The files are huge and processing then takes time, what means that we have to find ways to process then wisely in memory
Looking at the statistics of the 3 files, we assume that we can join then without loosing any caracteristic of each one.
With a vocabulary of 1% of the total number of words we can predict 91% of the text.
Data from the 3 files are merged together and a text corpus is built using the tm library. For performance reasons, only the first 5000 lines are loaded for the purpose of this milestone report.
library(tm)
## Loading required package: NLP
#Load 5000 lines from every set in corpus
merged <- paste(newsData[1:5000], blogData[1:5000], twitterData[1:5000])
corpus <- VCorpus(VectorSource(merged))
corpus <- tm_map(corpus, stripWhitespace)
corpus <- tm_map(corpus, removeNumbers)
corpus <- tm_map(corpus, removePunctuation)
corpus <- tm_map(corpus, removeWords, stopwords())
The following code contains a function that would build a n-gram data frame based on the RWeka library. This library is used to build 2-gram, 3-gram and 4-gram models. The top 100 word sequences is only used.
library(RWeka)
corpusDf <-data.frame(text=unlist(sapply(corpus,
`[`, "content")), stringsAsFactors=F)
findNGrams <- function(corp, grams) {
ngram <- NGramTokenizer(corp, Weka_control(min = grams, max = grams,
delimiters = " \\r\\n\\t.,;:\"()?!"))
ngram2 <- data.frame(table(ngram))
#pick only top 25
ngram3 <- ngram2[order(ngram2$Freq,decreasing = TRUE),][1:100,]
colnames(ngram3) <- c("String","Count")
ngram3
}
TwoGrams <- findNGrams(corpusDf, 2)
ThreeGrams <- findNGrams(corpusDf, 3)
FourGrams <- findNGrams(corpusDf, 4)
library(wordcloud)
## Loading required package: RColorBrewer
require(RColorBrewer)
par(mfrow = c(1, 3))
palette <- brewer.pal(8,"Dark2")
wordcloud(TwoGrams[,1], TwoGrams[,2], min.freq =1,
random.order = F, ordered.colors = F, colors=palette)
text(x=0.5, y=0, "2-gram cloud")
wordcloud(ThreeGrams[,1], ThreeGrams[,2], min.freq =1,
random.order = F, ordered.colors = F, colors=palette)
text(x=0.5, y=0, "3-gram cloud")
wordcloud(FourGrams[,1], FourGrams[,2], min.freq =1,
random.order = F, ordered.colors = F, colors=palette)
text(x=0.5, y=0, "4-gram cloud")
par(mfrow = c(1, 1))
barplot(TwoGrams[1:20,2], cex.names=0.5, names.arg=TwoGrams[1:20,1], col="red", main="2-Grams", las=2)
barplot(ThreeGrams[1:20,2], cex.names=0.5, names.arg=ThreeGrams[1:20,1], col="green", main="3-Grams", las=2)
barplot(FourGrams[1:20,2], cex.names=0.5, names.arg=FourGrams[1:20,1], col="blue", main="4-Grams", las=2)

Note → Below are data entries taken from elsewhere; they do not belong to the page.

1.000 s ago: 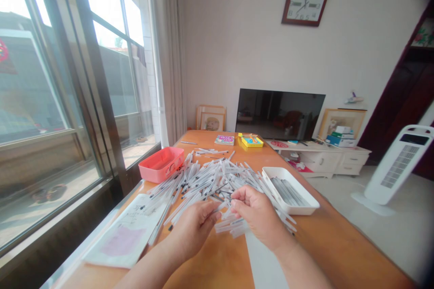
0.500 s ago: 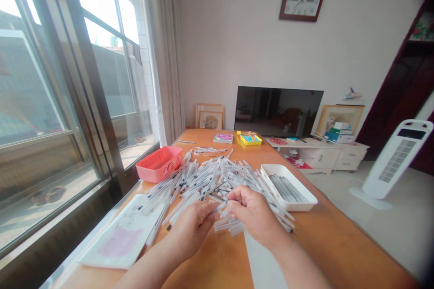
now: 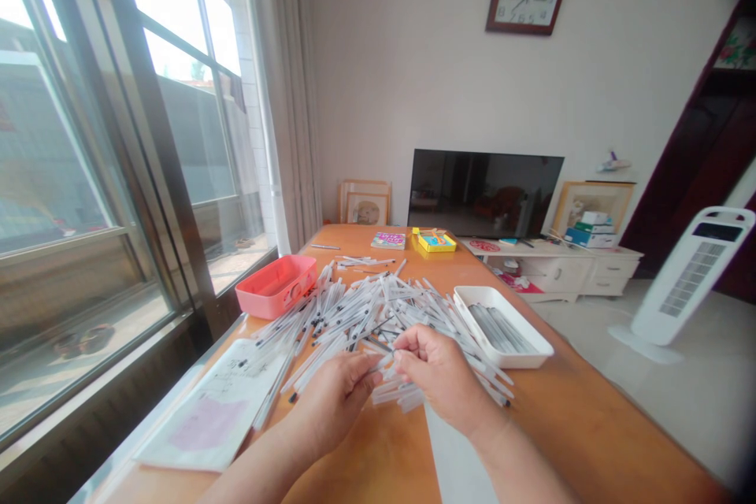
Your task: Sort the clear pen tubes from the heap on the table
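Note:
Both hands are close together over the near edge of a pile of translucent pens (image 3: 354,307), many with black ends. My left hand (image 3: 342,394) is closed in a pinch, thumb against fingers, on one end of a pale translucent pen (image 3: 387,360). From the other side my right hand (image 3: 434,370) pinches the same pen with thumb and forefinger. Fingers hide most of it, so its full length cannot be made out. To the right, a white tray (image 3: 537,346) holds several grey-looking pens lying side by side.
A red plastic basket (image 3: 265,303) stands left of the pile, above an open notebook (image 3: 236,425). White paper (image 3: 454,457) lies under my right forearm. Farther back on the wooden table (image 3: 354,472) are a booklet (image 3: 388,241) and a yellow box (image 3: 437,244).
Almost nothing differs. The hands keep the same pinch on the pen, and the view has shifted very slightly.

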The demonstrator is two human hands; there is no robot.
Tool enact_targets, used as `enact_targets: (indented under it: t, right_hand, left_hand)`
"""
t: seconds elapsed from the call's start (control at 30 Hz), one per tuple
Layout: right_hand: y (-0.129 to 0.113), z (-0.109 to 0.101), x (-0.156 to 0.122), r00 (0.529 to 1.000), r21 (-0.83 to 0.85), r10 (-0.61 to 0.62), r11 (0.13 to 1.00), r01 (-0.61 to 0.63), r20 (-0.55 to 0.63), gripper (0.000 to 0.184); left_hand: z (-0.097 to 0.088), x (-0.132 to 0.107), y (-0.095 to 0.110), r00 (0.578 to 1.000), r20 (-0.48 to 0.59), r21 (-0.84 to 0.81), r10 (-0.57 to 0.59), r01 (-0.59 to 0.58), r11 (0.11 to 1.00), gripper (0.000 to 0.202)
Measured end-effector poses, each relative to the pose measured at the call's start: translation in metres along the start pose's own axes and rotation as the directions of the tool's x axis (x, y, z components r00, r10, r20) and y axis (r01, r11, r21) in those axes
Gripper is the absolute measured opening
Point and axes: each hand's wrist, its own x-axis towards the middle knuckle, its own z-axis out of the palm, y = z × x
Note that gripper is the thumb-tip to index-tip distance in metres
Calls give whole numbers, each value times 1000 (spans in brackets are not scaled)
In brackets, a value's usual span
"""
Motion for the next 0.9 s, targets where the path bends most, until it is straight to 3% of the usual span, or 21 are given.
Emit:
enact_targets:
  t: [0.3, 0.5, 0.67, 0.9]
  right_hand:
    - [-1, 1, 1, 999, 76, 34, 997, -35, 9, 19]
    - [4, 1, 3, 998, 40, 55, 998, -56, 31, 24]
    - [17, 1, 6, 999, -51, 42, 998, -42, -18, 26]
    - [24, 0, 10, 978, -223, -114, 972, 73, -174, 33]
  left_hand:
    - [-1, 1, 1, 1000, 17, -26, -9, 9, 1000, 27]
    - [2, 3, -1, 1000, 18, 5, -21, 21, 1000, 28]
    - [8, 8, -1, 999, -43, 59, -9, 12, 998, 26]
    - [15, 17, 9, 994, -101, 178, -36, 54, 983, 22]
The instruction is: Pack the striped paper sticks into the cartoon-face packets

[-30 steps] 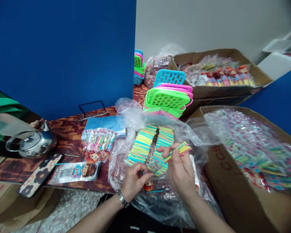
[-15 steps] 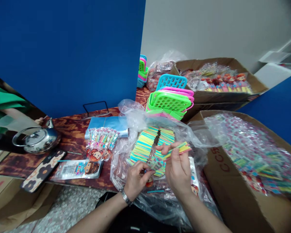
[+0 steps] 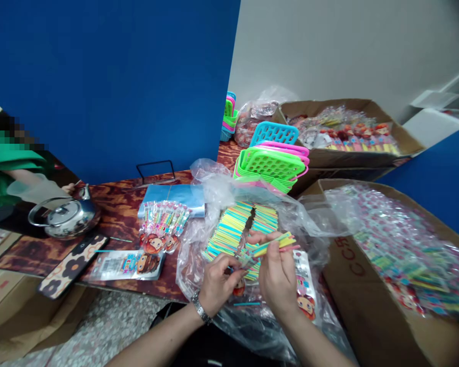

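My right hand (image 3: 277, 272) is closed on a small bunch of coloured sticks (image 3: 277, 242) that points up and to the right. My left hand (image 3: 218, 280) is pinched on the near end of that bunch, a steel watch on its wrist. Both hands hover over an open clear plastic bag (image 3: 222, 204) that holds a big pile of coloured sticks (image 3: 229, 229). A small cartoon-head piece (image 3: 237, 289) lies under my left hand, and a printed card (image 3: 304, 290) lies beside my right wrist.
On the wooden table (image 3: 110, 209) sit packed stick packets (image 3: 162, 227), a flat packet (image 3: 128, 264), a flowered phone case (image 3: 71, 265), a steel kettle (image 3: 65, 218) and stacked plastic baskets (image 3: 271, 163). Two cardboard boxes (image 3: 363, 306) (image 3: 348, 155) hold packets. A person in green (image 3: 11, 163) sits at left.
The view has shifted a little to the left. My right hand has lowered the bunch of sticks slightly, and my left hand has come up to meet its near end.
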Available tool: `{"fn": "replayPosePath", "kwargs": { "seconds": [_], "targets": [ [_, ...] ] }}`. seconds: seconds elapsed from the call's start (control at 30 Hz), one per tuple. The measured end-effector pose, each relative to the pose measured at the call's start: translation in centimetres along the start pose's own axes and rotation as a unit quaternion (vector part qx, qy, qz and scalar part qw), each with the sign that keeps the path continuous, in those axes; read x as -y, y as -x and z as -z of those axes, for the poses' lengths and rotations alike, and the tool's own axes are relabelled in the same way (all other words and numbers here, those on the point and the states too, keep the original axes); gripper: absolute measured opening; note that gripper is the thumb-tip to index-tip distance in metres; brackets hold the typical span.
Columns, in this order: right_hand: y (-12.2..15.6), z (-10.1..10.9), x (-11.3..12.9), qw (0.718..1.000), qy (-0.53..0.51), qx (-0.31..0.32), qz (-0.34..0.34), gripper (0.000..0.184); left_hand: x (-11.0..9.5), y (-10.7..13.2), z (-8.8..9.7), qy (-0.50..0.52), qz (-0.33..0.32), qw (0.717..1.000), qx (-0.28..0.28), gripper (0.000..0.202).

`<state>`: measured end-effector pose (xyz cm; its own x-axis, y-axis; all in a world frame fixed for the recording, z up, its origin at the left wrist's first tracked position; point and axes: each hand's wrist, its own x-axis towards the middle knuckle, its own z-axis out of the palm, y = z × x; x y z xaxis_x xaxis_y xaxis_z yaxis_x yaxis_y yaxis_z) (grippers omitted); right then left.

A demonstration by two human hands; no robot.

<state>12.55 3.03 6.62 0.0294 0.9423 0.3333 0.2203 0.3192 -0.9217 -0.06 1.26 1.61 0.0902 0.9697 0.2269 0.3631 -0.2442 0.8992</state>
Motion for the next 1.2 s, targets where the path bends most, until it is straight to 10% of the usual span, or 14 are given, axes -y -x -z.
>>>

To train the model: * Increase the number of documents (e.g. increase sample size) in order to have more 3- 4- and 5-grams.
Repeat the same process: Replace numbers and common abbreviations. Split sentences. Remove special characters (except apostrophes, for the reason mentioned before.) Tokenize the sentences and count words, bigrams, 3-grams, etc.

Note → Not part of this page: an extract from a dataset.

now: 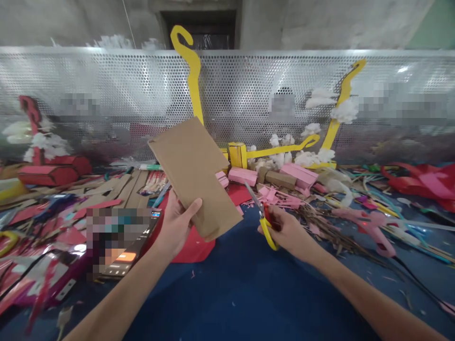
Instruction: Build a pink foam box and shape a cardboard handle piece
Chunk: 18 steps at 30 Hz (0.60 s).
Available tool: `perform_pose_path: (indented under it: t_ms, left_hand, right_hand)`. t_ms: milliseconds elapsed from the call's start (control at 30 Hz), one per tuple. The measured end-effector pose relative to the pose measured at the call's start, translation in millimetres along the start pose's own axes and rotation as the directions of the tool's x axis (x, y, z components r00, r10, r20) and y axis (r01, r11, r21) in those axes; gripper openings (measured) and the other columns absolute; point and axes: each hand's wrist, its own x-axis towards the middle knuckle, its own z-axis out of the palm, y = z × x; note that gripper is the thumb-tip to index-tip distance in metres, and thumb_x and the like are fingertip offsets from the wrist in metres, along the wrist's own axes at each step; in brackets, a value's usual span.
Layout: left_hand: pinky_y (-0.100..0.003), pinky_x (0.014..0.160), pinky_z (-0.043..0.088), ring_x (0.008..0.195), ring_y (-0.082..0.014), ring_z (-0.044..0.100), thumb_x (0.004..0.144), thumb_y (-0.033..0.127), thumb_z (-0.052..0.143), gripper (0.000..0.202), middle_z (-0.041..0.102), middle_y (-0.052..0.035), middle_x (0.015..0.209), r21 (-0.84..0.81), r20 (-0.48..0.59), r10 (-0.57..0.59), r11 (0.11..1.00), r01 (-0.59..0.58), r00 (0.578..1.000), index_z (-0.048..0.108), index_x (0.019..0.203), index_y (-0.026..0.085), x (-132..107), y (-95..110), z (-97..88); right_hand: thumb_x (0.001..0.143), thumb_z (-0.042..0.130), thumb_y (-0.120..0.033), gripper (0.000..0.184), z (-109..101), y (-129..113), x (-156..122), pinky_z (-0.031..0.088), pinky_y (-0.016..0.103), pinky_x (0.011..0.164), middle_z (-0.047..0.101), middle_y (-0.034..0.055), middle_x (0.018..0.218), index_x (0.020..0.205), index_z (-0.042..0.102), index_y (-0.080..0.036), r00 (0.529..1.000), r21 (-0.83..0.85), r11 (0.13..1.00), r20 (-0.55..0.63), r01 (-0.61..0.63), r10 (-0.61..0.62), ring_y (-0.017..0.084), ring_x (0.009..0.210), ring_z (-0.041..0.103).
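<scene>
My left hand (pixel 179 215) is closed on a flat piece of brown cardboard (pixel 195 170), thumb on its near face. The sheet is held up and tilted, with a notch cut into its right side. In my right hand (pixel 286 229) is a pair of scissors (pixel 265 222) with yellow and red handles. Their blades point up and to the left, apart from the cardboard. Under the cardboard, on the blue tabletop (pixel 227 303), lies red paper (pixel 197 246). Pink wrapped cardboard pieces (pixel 242 175) and pink scraps lie just beyond the scissors.
A pink glue gun (pixel 369 222) with a black cord lies at right, near brown strips. At left are a phone (pixel 131 246), red paper and cardboard strips. Tall yellow hook-shaped cutouts (pixel 194 80) stand before a perforated metal panel (pixel 249 80). Red ribbon (pixel 423 182) lies far right.
</scene>
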Motion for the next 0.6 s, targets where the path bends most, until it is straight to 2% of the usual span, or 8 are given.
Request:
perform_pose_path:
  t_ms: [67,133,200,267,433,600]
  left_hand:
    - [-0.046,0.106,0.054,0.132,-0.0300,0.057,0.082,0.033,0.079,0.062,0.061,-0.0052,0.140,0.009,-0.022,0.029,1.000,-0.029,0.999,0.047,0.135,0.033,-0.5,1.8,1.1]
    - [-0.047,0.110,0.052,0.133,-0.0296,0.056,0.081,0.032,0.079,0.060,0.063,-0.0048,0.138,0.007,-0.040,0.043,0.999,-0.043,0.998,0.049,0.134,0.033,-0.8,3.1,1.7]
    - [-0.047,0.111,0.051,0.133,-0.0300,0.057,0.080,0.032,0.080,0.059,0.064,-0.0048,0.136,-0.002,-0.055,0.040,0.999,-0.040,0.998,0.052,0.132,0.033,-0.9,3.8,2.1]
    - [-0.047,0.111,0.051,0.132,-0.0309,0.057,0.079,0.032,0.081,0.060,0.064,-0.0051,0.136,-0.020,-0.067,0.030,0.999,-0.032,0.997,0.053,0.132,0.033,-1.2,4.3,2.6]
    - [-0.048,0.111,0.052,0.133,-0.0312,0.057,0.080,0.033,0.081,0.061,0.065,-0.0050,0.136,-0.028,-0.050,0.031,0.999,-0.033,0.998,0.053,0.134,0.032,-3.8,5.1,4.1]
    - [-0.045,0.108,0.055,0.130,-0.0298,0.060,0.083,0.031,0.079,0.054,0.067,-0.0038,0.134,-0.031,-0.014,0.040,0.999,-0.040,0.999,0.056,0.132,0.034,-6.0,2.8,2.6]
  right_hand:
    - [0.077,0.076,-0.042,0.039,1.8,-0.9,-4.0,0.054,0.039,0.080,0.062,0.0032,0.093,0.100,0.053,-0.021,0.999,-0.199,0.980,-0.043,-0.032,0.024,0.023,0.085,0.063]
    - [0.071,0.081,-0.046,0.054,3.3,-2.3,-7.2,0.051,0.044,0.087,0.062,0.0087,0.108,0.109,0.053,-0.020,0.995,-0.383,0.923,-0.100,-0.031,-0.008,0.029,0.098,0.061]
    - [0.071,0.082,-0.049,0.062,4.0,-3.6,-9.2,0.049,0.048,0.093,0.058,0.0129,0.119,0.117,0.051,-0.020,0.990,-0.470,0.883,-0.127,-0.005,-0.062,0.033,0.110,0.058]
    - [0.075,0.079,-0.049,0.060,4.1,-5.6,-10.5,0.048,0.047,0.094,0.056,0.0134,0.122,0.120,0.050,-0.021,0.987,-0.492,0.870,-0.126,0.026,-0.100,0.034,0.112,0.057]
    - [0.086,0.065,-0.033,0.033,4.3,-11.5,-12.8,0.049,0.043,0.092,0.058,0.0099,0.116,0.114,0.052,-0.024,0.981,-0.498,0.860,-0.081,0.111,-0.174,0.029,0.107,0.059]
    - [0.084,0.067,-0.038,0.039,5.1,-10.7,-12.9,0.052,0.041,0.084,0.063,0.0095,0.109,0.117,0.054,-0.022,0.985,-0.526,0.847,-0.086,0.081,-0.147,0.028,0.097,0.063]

Drop words and n-grams of low frequency (too many and they add little value)
Do not try to predict numbers but try to predict words that may come after a number in general.
Do not worry too much about spelling errors. Consider using dictionary to check spelling error. Add terms that appear with some frequency to the dictuionary (even if not “official terms”) if in practice people use them, we want to predict them. We would only drop terms that are not in the dictonary and have low frequency in our corpus. * Add rules to clean up emoticons
Train a prediction algorythm based on n-grams (e.g. either using a package with markov chain functionality or coding my own ad-hoc search functions.)

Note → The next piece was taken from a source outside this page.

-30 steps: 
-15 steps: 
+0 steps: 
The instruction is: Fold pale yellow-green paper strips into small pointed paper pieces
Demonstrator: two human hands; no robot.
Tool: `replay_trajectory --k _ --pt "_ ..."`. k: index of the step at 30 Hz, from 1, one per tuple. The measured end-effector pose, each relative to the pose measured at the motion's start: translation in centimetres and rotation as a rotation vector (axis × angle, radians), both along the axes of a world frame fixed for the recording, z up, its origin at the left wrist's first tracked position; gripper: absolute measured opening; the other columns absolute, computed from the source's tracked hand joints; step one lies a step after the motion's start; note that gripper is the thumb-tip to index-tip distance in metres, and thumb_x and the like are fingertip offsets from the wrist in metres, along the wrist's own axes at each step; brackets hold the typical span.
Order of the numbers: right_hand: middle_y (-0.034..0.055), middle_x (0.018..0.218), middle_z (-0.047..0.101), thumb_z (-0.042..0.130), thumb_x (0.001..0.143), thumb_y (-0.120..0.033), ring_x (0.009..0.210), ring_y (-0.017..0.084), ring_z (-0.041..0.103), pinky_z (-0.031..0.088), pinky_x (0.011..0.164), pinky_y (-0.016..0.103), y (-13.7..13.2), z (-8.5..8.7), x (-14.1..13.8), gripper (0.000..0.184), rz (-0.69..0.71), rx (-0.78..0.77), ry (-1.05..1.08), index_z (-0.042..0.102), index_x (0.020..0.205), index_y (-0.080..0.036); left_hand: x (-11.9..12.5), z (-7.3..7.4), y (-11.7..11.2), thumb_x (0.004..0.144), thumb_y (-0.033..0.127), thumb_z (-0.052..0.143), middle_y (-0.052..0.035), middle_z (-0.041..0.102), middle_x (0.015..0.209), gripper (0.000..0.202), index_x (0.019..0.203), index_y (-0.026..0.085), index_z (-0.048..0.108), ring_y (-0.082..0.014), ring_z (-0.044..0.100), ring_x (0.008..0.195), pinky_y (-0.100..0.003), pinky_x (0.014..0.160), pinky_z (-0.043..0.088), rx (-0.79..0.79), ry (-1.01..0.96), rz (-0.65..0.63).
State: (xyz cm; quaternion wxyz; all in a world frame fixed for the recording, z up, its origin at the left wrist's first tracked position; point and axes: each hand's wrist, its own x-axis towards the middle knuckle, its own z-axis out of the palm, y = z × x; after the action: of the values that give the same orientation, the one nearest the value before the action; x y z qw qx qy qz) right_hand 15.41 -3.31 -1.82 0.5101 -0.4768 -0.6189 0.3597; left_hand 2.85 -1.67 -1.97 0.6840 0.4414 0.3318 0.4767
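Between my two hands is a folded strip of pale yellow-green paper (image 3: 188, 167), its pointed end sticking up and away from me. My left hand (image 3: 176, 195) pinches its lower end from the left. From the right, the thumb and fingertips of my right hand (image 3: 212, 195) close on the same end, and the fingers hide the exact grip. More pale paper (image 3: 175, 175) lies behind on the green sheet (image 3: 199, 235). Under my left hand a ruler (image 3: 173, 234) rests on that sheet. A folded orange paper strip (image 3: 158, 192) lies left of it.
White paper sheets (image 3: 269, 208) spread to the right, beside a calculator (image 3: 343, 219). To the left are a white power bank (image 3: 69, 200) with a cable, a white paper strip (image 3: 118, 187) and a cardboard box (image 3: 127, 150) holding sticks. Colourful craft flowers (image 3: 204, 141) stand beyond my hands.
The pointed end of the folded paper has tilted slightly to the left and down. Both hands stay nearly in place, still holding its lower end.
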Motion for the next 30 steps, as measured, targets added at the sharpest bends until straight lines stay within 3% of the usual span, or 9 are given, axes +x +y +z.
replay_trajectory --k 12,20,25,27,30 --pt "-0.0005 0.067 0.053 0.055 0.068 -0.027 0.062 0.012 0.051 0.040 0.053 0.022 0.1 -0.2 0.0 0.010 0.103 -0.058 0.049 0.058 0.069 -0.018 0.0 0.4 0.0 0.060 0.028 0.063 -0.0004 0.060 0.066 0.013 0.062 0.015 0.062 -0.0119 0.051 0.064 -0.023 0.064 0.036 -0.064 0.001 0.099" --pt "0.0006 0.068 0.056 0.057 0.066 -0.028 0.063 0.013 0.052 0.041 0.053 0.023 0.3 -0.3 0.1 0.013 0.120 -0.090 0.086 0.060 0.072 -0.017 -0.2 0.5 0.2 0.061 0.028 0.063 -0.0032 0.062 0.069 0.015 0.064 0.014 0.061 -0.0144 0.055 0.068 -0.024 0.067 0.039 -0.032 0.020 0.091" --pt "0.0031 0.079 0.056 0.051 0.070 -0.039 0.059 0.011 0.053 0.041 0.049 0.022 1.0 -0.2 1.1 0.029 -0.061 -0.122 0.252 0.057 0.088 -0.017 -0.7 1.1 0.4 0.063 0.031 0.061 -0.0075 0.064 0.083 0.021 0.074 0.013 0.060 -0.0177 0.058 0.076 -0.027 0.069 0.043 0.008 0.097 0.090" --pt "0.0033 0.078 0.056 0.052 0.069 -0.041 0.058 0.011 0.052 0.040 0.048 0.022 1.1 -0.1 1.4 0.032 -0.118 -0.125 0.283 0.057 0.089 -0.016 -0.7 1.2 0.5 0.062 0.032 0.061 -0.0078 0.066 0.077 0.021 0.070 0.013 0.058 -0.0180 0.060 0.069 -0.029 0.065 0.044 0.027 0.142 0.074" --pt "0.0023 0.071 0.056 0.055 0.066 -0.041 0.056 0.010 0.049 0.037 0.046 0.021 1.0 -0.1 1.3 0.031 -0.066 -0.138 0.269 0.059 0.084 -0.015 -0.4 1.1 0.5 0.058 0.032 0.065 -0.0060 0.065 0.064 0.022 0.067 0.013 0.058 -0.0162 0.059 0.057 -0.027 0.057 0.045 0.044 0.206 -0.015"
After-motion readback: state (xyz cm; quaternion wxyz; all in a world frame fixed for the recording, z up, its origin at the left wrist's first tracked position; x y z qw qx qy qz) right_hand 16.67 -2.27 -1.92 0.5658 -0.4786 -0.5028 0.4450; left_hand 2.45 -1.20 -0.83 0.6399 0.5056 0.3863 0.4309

Calculate probabiliites, add 1, backtrack.
Do not remove any words (including stop words or even profanity words) from the list in order to avoid creating “holes” in the data that could lead to incorrect n-grams and incorrect prediction.
Use a standard list of profanity terms (available for download) to filter profanity terms before showing to the customer (but let them inside the database)
Repeat the process for other languages
Measure memory and time
Add capitalization business rules * Build separate model for capitalization (frequency of all caps vs. first cap when not at the begining of a sentence vs. lowercase)
Finally The application will be built in shiny.